I have two research projects that I’m developing. The first is a book I’m writing for a more popular audience about the current Mexican president Claudia Sheinbaum, the first woman and first Jewish president of Mexico. I believe her political work connects to major philosophical questions in the fields of Mexican philosophy, Jewish philosophy, and feminist philosophy.
A second project is a collaboration with a philosopher named Luvell Anderson who’s at University of Illinois at Champaign-Urbana. It’s about migration ethics in connection to African American philosophy. There’s been a reluctance to think about African American experiences as migratory because of the understandable worry that doing so erases the harsh realities of slavery, which is clearly different from “voluntary migration.” At the same time, African American philosophy offers us many fascinating conceptual tools for considering cross-border movements, complex conceptions of home, and notions of fugitivity that Luvell and I find potentially useful for thinking about migration ethics and justice in the world we live in right now.
Outside of your research, what are you passionate about?
Like so many of my students and colleagues, I’m committed to trying to work for a better world, and I recently became vice president of the UNLV chapter of the Nevada Faculty Alliance. I’m passionate about journalism as well. I’ve tried to do some journalistic work, sometimes in my capacity as a philosopher, but I’m always looking for spaces to write the stories that interest me.
I’m also passionate about being a mom. I’m a music lover and a big opera fan, so I enjoy a good night at the opera.
What advice would you give your younger self?
Pursue the projects that matter most without worrying so much whether others will think they are sufficiently “intellectual” and “philosophical.”
When I was doing my master’s (in philosophy and public policy) at London School of Economics, I was rather obsessed with showing that I had what it took to be a philosopher intellectually. Sometimes I let that distract me from pursuing the projects that matter most to me.
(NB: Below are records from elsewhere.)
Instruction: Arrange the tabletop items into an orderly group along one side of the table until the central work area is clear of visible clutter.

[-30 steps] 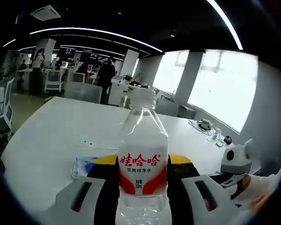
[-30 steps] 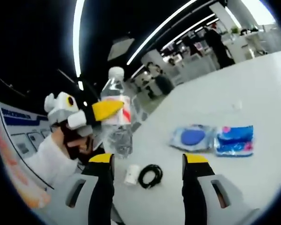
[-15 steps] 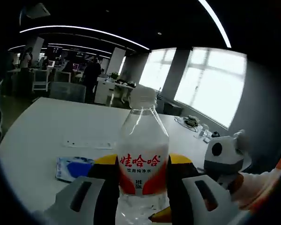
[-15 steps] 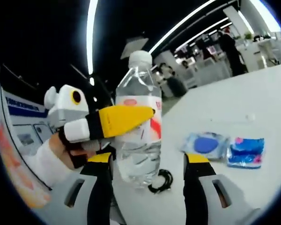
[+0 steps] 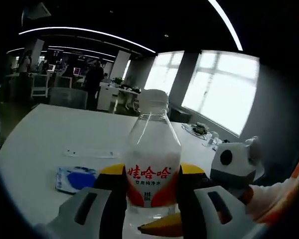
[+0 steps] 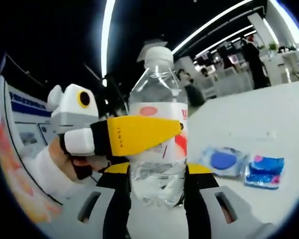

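A clear water bottle with a white cap and a red-and-white label stands upright between my left gripper's jaws, which are shut on its lower half. My right gripper comes in from the right, one yellow jaw low across the bottle's base. In the right gripper view the same bottle fills the middle, and my right gripper presses its lower body from both sides. The left gripper reaches in from the left, a yellow jaw across the label. The bottle hangs above the white table.
Two blue packets lie side by side on the table; one packet also lies left of the left jaws. A thin white strip lies further out. A sleeved hand holds the left gripper. Desks and people stand beyond.
The two grippers have come together. The bottle now sits between the right jaws, which have narrowed onto it. The black cable and small white item have dropped out of sight.
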### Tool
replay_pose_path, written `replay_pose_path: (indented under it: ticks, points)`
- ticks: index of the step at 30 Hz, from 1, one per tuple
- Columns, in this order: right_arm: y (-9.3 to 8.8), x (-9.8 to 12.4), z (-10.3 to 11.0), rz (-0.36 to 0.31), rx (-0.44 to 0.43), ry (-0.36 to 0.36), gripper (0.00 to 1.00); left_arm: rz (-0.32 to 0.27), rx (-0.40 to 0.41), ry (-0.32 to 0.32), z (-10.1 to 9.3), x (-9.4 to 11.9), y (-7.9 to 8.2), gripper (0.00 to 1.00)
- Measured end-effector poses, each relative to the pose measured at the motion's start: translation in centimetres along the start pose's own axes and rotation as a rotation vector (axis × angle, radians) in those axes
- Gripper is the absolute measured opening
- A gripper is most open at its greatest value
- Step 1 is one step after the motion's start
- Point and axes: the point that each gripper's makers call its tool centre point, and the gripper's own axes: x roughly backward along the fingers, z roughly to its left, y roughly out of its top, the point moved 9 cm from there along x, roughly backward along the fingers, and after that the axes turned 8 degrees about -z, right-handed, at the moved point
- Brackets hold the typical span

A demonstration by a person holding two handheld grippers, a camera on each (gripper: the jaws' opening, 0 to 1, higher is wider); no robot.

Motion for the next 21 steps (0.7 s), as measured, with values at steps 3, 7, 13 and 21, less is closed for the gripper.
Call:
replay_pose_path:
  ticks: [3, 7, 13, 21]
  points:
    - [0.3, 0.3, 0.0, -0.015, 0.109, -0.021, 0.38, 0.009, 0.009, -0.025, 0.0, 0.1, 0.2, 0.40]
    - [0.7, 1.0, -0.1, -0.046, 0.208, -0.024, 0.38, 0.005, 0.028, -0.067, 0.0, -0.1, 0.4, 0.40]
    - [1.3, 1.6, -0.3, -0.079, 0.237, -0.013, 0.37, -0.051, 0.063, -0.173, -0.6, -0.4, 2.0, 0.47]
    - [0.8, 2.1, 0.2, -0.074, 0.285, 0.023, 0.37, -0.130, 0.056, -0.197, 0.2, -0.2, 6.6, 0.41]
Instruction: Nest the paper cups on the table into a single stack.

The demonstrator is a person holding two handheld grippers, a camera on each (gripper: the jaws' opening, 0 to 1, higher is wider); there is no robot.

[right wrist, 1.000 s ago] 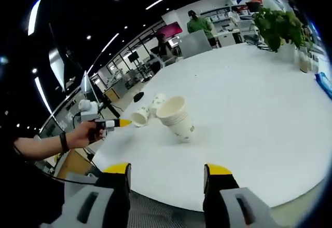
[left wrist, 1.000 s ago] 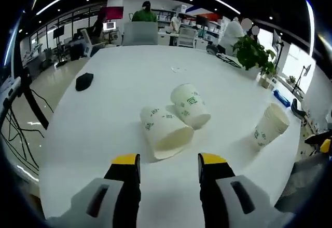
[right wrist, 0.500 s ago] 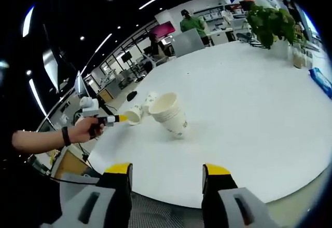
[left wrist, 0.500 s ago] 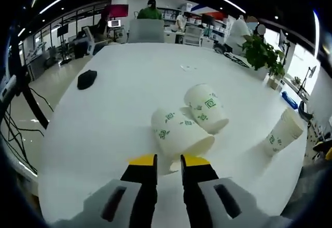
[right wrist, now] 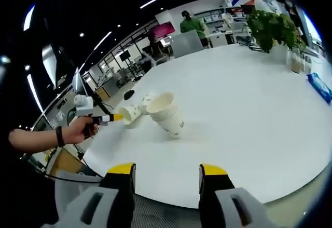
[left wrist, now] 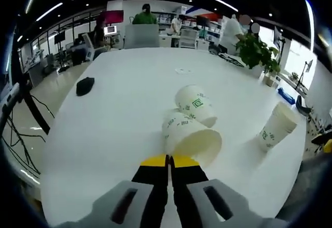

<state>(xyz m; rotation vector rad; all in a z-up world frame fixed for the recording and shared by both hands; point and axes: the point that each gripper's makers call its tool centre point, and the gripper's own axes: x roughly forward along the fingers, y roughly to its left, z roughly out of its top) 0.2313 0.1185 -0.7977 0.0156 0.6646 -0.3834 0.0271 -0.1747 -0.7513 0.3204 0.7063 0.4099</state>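
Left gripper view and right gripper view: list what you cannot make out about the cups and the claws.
- Left gripper view: whether the left claw, jaws together, pinches the near cup's rim; the tips cover it.
- Right gripper view: the two lying cups are too small, partly behind the tilted stack.
- Both views: how many cups are in that stack.
- Left gripper view: cup logos are blurred.

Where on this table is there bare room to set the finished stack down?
Bare table runs between the black object and the two lying cups. More lies between the stacked cups and the potted plant. It is crowded around the lying cups by the left gripper.
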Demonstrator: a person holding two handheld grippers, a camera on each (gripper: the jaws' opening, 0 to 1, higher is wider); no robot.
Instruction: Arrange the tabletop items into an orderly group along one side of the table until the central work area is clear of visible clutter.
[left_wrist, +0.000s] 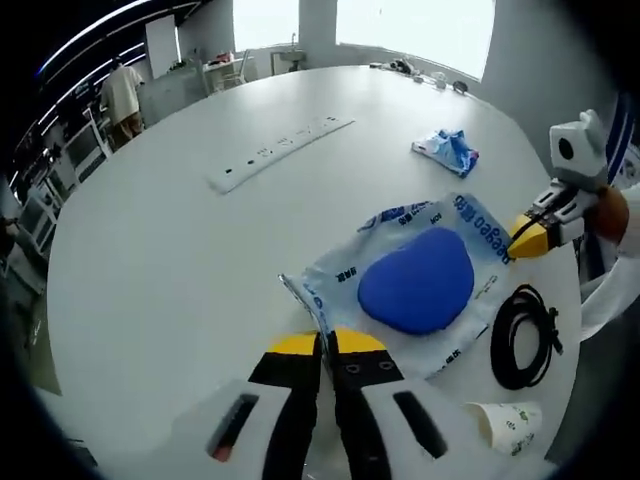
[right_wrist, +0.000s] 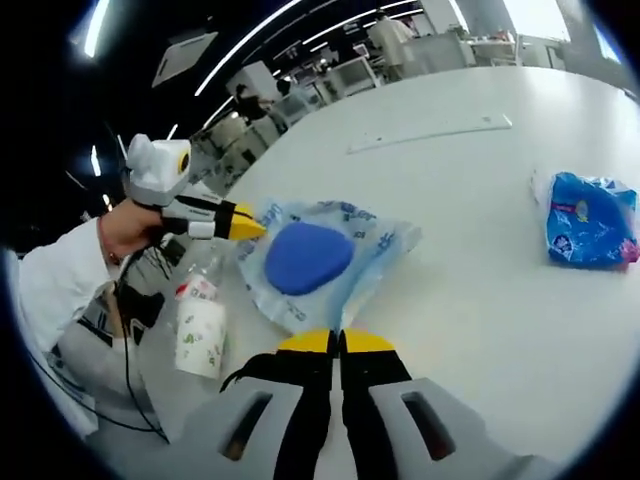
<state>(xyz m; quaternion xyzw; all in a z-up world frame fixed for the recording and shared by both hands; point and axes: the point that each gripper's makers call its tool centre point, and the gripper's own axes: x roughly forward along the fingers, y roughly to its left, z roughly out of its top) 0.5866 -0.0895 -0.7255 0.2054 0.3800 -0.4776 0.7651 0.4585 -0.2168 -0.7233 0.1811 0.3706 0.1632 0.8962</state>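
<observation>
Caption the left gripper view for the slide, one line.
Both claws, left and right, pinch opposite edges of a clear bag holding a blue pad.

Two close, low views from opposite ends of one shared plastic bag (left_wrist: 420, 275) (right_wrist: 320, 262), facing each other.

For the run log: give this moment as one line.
left gripper: shut on plastic bag | right gripper: shut on bag's opposite edge | blue pad inside
</observation>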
In graduate school in England, after your seminar, you’re supposed to go to a pub, have a drink, and have these extended, aggressive philosophical arguments with your classmates. Looking back, I wasted so much time in pubs arguing with male philosophy peers in a purely performative way; I felt I needed to prove to the male philosophers in my cohort that I was as good at philosophy as they were. But I should’ve been reading the books I cared most about, or cultivating more nurturing communities and support networks.
Fortunately, by the time I got into my Ph.D. program at the University of Washington, I had gotten over this kind of insecurity that disproportionately impacts women, minorities, and working-class folks in philosophy.
When you were a child, what did you want to be when you grew up?
I wanted to be a singer. I was very devoted to it and passionate about it. When I was a little girl, I had mostly been exposed to pop music, so that was the style I was trying to emulate. Once I got to high school, I started studying opera. I also started listening to lots of musical theater and opera and began dreaming of becoming an opera singer or doing musical theater. I eventually became a vocal performance major before I switched to philosophy.
Which is more exciting: the start of fall semester or the end of spring semester?
The start of fall semester. You can feel that energy and buzz on campus. So many students are on a college campus for the first time. The enthusiasm is contagious. Usually at the start of fall, I’ve spent the summer thinking about my syllabi and course design and often have new pedagogical techniques I want to try out or new readings I want to explore with students. Beginning of fall is a beautiful reminder of the privilege of being a college professor.